Brecht left Germany with wife Helene and son Stefan.
He went to Denmark. He wrote several plays during this time, some of which like ‘Mother Courage and Her Children’ and ‘Galileo’ went on to become iconic. He was not happy in Denmark. He went to Sweden. Then to Finland. In 1941, he left Europe and tried to settle down in Santa Monica in the United States. He produced landmarks like ‘Shwaik Gaye II Mahajudda’ and ‘ Caucasian Kharidar Gandhi’. He still didn't find his home.
He moved back to Europe, settled in Switzerland and then went back to Germany. ‘Mother Courage’ opened in Berlin. The leading lady was none other than his wife Helene Weigel. He founded his theatre group, ‘ Berliner Ensemble’
Wrapped in his artistic calibre was his belief in the Communist Party and his love for Germans and Germany. Against a mountain of hurdles, he never faltered to stick to his ideologies and voice them again and again through his work. To him his drama was his weapon.

He did not differentiate between politics and theatre. The line between them, to him, was blurry.
His voice then changed.
His drama transformed.
Epic Theatre was born.
Emotions ceased to be primary in his works. Logic took over. He asked questions through his plays, provoked the audience, left them with thoughts to ponder over.
He wanted to transform the common man, make them think about social change. He wanted them to focus on the logic behind the plays and not get swayed by the feelings of it.

So he layered his plays with emotions that were unrelatable to the common man. He did not want them to laugh or cry. He wanted them , only to think. This made for his Epic Theatre. His characters were unrelatable, the audience could not connect to them. He did not want his characters to distract them from the political messaging.

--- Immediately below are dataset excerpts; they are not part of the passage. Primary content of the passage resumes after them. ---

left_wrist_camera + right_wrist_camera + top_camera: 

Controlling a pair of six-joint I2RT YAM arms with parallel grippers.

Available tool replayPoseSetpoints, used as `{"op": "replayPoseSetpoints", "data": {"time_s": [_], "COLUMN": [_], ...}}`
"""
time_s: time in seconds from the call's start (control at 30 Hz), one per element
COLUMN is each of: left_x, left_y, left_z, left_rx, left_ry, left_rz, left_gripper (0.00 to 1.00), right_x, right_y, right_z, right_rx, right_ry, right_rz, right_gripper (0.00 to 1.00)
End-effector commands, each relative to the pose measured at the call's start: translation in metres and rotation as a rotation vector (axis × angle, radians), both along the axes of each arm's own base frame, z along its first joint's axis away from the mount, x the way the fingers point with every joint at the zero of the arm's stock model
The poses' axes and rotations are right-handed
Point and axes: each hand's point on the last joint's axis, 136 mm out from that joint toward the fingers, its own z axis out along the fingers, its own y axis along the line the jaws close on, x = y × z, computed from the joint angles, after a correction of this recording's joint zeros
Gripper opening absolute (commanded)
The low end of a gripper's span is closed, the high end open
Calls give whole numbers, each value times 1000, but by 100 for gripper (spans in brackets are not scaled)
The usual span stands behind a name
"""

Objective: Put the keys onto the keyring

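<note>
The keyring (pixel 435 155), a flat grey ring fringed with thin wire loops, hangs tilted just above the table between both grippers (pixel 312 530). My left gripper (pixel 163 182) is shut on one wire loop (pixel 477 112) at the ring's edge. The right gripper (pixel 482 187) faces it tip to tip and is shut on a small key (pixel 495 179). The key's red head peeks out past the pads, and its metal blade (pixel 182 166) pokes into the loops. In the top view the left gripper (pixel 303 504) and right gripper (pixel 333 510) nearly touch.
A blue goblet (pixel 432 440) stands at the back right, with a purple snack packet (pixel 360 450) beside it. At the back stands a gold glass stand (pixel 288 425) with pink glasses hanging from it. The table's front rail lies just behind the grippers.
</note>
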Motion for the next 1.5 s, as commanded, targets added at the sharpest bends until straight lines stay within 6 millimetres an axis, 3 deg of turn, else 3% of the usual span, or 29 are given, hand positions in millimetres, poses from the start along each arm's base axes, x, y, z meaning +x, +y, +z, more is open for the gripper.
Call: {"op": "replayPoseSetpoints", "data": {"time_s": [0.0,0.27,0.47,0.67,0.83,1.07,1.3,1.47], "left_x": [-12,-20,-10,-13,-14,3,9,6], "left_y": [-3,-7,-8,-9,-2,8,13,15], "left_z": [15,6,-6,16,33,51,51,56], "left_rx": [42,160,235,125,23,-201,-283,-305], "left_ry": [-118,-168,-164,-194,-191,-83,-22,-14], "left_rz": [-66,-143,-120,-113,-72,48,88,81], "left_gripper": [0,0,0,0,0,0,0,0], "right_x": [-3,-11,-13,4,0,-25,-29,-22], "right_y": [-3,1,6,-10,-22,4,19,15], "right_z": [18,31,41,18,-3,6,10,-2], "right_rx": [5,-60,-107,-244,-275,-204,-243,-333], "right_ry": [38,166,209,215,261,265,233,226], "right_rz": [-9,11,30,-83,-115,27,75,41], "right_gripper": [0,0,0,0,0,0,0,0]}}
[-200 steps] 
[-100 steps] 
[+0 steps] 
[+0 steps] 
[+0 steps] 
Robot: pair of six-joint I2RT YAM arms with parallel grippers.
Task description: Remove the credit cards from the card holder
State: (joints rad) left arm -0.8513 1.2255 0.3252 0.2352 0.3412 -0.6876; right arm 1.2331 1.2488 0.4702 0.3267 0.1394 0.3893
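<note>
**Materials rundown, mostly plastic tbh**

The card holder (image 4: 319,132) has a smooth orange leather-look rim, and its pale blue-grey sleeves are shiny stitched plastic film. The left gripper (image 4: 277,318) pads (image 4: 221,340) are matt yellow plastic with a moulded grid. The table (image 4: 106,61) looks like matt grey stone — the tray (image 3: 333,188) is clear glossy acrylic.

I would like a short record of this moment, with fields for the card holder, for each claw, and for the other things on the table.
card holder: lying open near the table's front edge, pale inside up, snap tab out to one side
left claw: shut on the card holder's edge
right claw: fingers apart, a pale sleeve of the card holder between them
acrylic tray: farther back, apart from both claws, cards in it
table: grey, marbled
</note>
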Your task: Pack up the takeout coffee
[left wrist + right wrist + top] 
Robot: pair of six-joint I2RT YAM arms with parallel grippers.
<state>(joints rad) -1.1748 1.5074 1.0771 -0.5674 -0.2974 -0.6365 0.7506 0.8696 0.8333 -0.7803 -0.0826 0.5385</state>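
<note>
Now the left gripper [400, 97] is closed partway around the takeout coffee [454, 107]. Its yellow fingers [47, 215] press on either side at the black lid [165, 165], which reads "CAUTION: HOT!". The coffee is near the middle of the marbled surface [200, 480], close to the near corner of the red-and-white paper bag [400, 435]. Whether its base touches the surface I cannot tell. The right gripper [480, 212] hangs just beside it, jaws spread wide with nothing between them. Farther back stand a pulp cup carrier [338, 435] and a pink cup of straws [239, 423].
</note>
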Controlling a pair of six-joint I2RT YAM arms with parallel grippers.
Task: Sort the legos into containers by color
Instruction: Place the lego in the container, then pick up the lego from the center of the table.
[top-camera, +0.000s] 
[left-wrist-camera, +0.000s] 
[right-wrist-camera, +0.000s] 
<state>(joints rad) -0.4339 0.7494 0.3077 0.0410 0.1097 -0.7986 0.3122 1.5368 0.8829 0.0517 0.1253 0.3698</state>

As a Marxist, his political position always towered over his artistic palette.
He experimented with drama and used Epic Theatre to reveal social forces at play, not recreate them realistically. His characters were animated. They were artificial. They were exaggerated.
His epic theatre brought forward the central theme of Marxian aesthetics, a rather unusual relationship between form and content, with a question raised in the context.
Like Brecht , Walter Benjamin also saw art as a vehicle for social activity and not literary dissection.
His work and approach always called for mixed responses. That however failed to change him or stop him. He stuck to his ideologies and his voice.
“ If art is a reflection of life , it must be said that it is helped by a very special kind of mirror. “ - Bertolt Brecht
Some of his most remembered :
The Rise and Fall of the Mahogany City
Die Masname
Die Mutter dramatisation of Maxim Gorky's 'Mother'.